Retrofitting vessels to accommodate new fuels is a possibility, but there are also many energy efficiencies measures, both technologies and operational changes that could keep a vessel in the water with good ROI or even negative abatement costs.

Ship design

Changes to the hull design, to improve hydrodynamics and reduce drag, could be explored (e.g. bulbous bow retrofit, vessel widening, rudder and propellor redesign)

Hull coatings/Air lubrication

Using compressed air evenly distributed along a ship’s hull, owners can reduce the friction between the ship’s hull and seawater creating energy-saving effects. Also, advanced hull coatings and new technologies, such as remotely operated robotic hull cleaning systems, can significantly improve hull performance.

Wake-equalizing ducts

A wake equalizing duct is a ship hull appendage mounted in the inflow region of a screw propeller, increasing efficiency, thus reducing fuel consumption and GHG emissions.

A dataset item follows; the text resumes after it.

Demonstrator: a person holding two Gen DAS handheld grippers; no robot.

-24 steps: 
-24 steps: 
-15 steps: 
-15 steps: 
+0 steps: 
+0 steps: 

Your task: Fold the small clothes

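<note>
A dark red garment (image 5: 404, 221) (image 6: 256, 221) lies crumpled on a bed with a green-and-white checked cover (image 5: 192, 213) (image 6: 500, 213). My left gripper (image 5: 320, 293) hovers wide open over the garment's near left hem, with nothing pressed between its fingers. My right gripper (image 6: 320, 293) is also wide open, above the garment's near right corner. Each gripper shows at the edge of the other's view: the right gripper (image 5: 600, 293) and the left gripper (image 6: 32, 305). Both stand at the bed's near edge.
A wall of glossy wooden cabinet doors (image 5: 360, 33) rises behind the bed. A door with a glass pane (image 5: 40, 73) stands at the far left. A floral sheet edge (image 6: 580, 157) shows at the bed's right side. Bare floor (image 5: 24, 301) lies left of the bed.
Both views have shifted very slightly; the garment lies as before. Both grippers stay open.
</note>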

Waste heat recovery systems

Systems developed specifically for marine use have been developed to take waste heat from the engines to heat the vessel and/or generate clean electricity, thus reducing emissions.


While batteries do not yet generate enough power for deep sea shipping, they can be used for onboard supplementary or auxiliary power, thus reducing emissions. Electricity can also be generated from installed solar panels to power some onboard systems.

Wind assisted propulsion

Advances in aerodynamics in combination with computer technology has produced a number of exciting wind-assisted technologies that can cut fuel consumption by up to 30%.

Owners of existing tonnage also can make operational changes that can have a significant impact on carbon emissions.

Slow steaming

A vessel’s fuel consumption for propulsion is a function of the energy needed to push a vessel through water at a given speed. The faster a vessel travels, the more fuel is required. However, by maintaining a constant, slower speed, vessels can both reduce fuels costs and corresponding emissions. While effective, it should be noted that reducing speed may have commercial implications that will impact charter agreements.

Voyage optimisation

Because more fuel is required to navigate strong currents, heavy wave forces and high winds, voyage planning can impact fuel consumption. By leveraging real-time information on sea conditions and weather data, owners can choose the best possible routes to avoid suboptimal conditions, thus reducing emissions.

Trim optimization

Trim optimisation (or how the disposition of cargo impacts hull hydrodynamics), can reduce emissions and fuel consumption by up to six per cent. While the impact may vary, trim and draft optimisation is applicable to all vessel types.